[会計不正]第三者委員会の経費補償特約

 毎日新聞の報道によれば,東京海上日動火災保険が,会社役員賠償責任保険に,不祥事を起こした企業が原因究明や再発防止策作成のために設置する第三者委員会の活動費を補償する特約を新設するということです(平成27年4月から)。

http://mainichi.jp/shimen/news/20150207ddm008020122000c.html

 記事によれば,このタイプ補償が特約として附された保険は昨年7月からAIU損害保険が発売していますが,その補償額は1,000万円だということです。一方,今回の東京海上日動火災保険の特約は補償額が5,000万円で,しかも,新設される特約は追加の保険料は不要ということですから,会社役員責任賠償保険(D&O保険)を乗り換える上場企業が増えるかもしれません。

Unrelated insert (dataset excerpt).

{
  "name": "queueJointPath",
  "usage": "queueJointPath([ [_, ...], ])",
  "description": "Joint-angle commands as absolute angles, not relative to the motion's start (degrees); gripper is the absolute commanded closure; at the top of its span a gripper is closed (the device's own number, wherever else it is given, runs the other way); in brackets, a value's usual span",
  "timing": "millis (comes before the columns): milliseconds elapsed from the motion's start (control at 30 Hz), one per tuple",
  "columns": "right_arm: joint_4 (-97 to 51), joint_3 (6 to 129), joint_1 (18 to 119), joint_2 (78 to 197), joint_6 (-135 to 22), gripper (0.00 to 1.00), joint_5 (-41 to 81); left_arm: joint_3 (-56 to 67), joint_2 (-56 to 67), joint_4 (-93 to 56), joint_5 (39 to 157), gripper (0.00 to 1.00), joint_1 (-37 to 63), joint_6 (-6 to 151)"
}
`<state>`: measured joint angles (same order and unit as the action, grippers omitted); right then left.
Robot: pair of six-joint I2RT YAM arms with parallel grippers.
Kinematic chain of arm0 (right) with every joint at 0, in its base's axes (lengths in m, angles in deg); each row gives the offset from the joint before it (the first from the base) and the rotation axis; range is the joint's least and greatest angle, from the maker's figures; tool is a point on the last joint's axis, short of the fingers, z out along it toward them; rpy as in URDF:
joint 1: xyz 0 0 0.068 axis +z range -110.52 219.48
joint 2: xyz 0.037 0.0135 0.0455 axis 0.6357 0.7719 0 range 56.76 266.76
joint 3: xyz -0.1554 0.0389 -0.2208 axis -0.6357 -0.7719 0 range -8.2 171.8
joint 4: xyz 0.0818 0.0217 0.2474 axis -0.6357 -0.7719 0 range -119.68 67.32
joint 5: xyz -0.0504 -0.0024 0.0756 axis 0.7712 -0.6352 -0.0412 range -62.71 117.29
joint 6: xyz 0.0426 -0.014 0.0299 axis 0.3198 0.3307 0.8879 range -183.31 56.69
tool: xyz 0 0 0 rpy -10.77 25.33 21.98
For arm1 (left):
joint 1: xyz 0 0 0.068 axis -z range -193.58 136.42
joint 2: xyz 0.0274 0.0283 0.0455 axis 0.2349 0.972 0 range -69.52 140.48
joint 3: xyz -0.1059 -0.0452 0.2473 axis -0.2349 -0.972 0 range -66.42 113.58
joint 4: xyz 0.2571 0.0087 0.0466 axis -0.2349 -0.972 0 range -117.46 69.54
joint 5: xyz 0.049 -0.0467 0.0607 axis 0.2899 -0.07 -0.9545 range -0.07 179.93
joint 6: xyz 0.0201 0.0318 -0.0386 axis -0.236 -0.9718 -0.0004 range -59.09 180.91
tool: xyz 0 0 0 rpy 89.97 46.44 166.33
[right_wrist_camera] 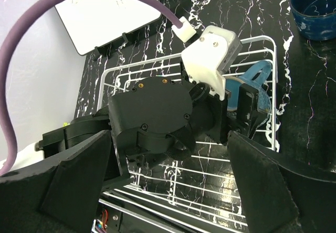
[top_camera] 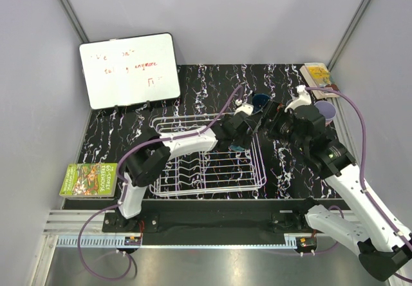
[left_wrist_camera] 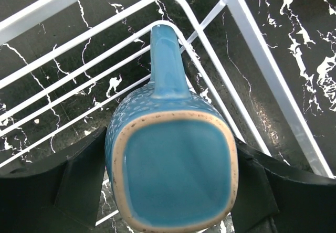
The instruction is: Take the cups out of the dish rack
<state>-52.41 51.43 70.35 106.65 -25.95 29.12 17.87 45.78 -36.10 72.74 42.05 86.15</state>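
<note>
Overhead view, wrist close-ups — shared dish rack point(top_camera: 193, 170)

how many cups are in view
3: teal cup in the dish rack, in the left gripper; dark blue cup behind the rack; lavender cup by the right arm. Arms may hide others.

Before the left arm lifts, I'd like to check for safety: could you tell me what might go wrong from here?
1. The handle of the teal cup lies among the wires of the rack; a tilted lift could snag it and drag the rack.
2. The left gripper presses on smooth glazed sides, so the cup may slip.
3. The open right gripper hovers close over the left wrist; the arms could collide.
</note>
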Motion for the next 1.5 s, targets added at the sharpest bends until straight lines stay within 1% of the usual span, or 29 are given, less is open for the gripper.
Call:
queueJointPath([
  [0,-50.19,51.21,70.76,105.80,-25.43,0.00,28.26,16.91,40.26,-35.23,69.89,1.00,41.70,84.64],
  [167,-50.97,53.04,70.76,105.10,-26.39,0.00,29.83,13.83,34.73,-35.22,68.22,1.00,41.70,84.47],
  [267,-52.38,55.77,70.85,105.19,-27.98,0.00,31.07,10.15,28.32,-33.74,67.69,1.00,41.44,84.73],
  [367,-53.00,56.83,70.76,105.71,-28.77,0.00,31.86,6.45,22.07,-30.93,70.24,1.00,39.86,86.13],
  [467,-53.52,57.01,70.76,105.89,-30.17,0.00,34.48,2.06,16.54,-26.89,77.60,1.00,35.92,89.29],
  [533,-53.96,57.10,70.76,105.80,-31.49,0.00,35.90,-2.06,12.40,-19.18,88.31,1.00,32.84,94.03],
  [567,-54.14,57.01,70.76,105.72,-31.84,0.00,36.69,-6.69,11.17,-15.66,92.70,1.00,29.34,96.14],
  [600,-54.14,56.92,70.76,105.71,-31.85,0.00,36.70,-9.17,9.51,-8.58,99.62,1.00,27.83,100.42],
  [633,-54.14,56.84,70.76,105.80,-31.85,0.00,36.52,-11.11,9.14,-5.29,102.91,1.00,26.51,102.38],
  [667,-54.05,56.49,70.76,106.15,-31.67,0.00,36.00,-14.18,8.97,-2.30,105.72,1.00,24.15,104.05],
  [700,-53.79,56.22,70.76,106.33,-31.15,0.00,35.56,-15.43,8.88,3.65,110.54,1.00,23.25,107.29],
  [767,-52.66,54.91,70.76,106.68,-30.70,0.00,33.55,-18.32,9.05,10.97,116.79,1.00,21.15,110.64],
  [800,-51.95,54.29,70.76,106.59,-30.09,0.00,32.66,-21.21,9.31,19.62,118.57,1.00,20.52,114.92],
  [867,-49.50,52.28,70.76,106.33,-29.48,0.02,29.60,-23.87,10.36,29.06,122.08,1.00,19.03,119.77],
  [900,-48.35,51.48,70.76,106.24,-28.60,0.04,28.53,-25.62,12.28,38.59,124.97,1.00,18.68,125.19],
  [967,-45.11,49.29,70.76,106.15,-27.81,0.08,24.86,-26.25,15.10,48.31,127.62,1.00,17.80,131.02],
  [1000,-44.13,48.76,70.76,106.07,-27.02,0.11,23.88,-26.60,18.07,57.41,128.94,1.00,17.62,136.79],
  [1100,-40.53,46.82,70.76,105.89,-25.70,0.14,20.09,-26.87,23.18,70.81,129.22,1.00,17.18,145.17],
  [1200,-37.71,45.50,70.68,105.19,-24.73,0.18,17.37,-26.78,25.22,74.98,129.13,1.00,17.09,147.13],
  [1300,-34.90,44.18,70.77,104.22,-23.59,0.23,14.73,-27.48,24.96,74.99,129.04,1.00,17.18,146.08],
  [1333,-33.24,43.92,70.76,104.05,-23.24,0.27,14.12,-27.48,24.87,74.99,128.96,1.00,17.18,145.99],
  [1433,-30.33,42.69,70.76,104.65,-21.48,0.32,11.13,-27.13,24.87,74.99,129.22,1.00,17.18,146.08],
  [1467,-29.89,42.42,70.68,104.92,-20.61,0.32,10.60,-26.87,24.70,74.90,129.22,1.00,17.18,146.08],
])
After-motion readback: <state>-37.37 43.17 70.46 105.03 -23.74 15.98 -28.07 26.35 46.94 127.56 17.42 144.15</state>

 第三者委員会の調査費用は開示が義務づけられていないため,実際にどの程度の費用がかかっているか,よくわからない面もありますが,昨年,3回にわたって第三者委員会をせっつぃて話題になったジャパンベストレスキューシステム株式会社が,平成26年8月11日に公表したリリースには次ような記載がありました。

 第三者員会による調査費用等として,過年度決算訂正関連費用(特別損失)を93百万円計上いたします。

http://v4.eir-parts.net/v4Contents/View.aspx?cat=tdnet&sid=1174954

 公表はあくまで「調査費用等」となっておりますので,会計監査人に対する報酬などが含まれていることも予想されますが,記事によれば,東京海上日動火災保険は,この5,000万円という上限額を,過去の事例を踏まえて設定しており、「必要経費のほぼすべてをまかなえる」とみているようですが,もしかしたら,5,000万円では足りないのではないかとも思ったりします。

 なお,ジャパンベストレスキューシステム株式会社が計上した特別損失は,第1次第三者委員会に係るもので,第2次,第3次調査に要した費用については,個別には開示されていないようです。